'''

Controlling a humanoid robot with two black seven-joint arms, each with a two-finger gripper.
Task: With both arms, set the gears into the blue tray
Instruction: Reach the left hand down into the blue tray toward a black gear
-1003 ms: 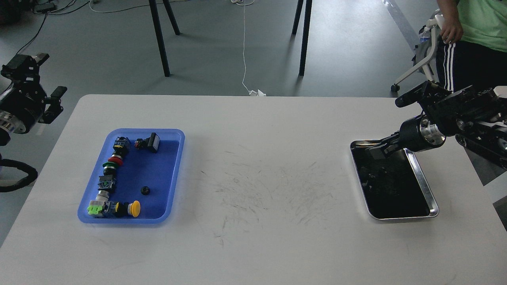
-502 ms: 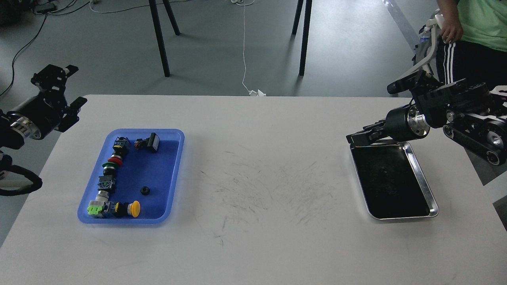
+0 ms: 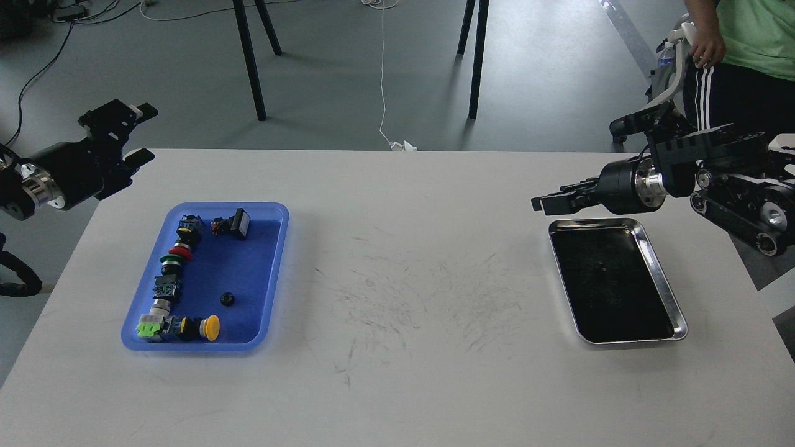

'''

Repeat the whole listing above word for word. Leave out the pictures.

Controlling a humanoid robot with two black seven-joint arms, each with a two-finger gripper.
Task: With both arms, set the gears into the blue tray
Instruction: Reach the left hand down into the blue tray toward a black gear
-1003 ms: 
-502 ms: 
+0 ms: 

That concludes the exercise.